→ **Directions for this task**
Among the lines below, how many have the string "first" in them? Only the number is wanted.

→ **Data shown**
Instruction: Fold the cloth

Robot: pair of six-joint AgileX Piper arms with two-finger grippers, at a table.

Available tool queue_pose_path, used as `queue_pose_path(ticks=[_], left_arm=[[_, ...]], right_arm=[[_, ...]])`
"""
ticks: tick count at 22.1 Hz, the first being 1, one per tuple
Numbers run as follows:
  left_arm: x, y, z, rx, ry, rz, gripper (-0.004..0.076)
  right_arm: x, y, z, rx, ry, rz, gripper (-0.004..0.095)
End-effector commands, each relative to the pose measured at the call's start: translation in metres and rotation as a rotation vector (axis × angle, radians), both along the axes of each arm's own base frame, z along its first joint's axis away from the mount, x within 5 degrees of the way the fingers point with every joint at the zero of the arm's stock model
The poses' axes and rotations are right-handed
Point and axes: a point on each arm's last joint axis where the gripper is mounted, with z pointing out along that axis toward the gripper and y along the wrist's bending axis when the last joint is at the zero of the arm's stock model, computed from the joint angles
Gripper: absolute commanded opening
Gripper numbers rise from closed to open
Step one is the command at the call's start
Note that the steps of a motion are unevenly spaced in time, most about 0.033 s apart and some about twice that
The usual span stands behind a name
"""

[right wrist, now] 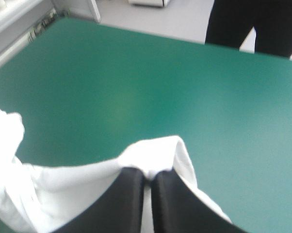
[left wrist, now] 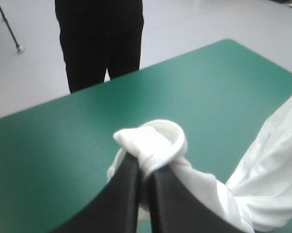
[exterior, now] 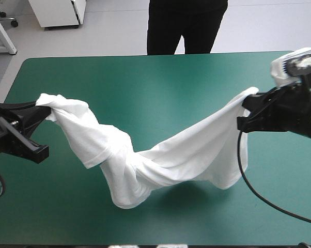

→ **Written solution**
2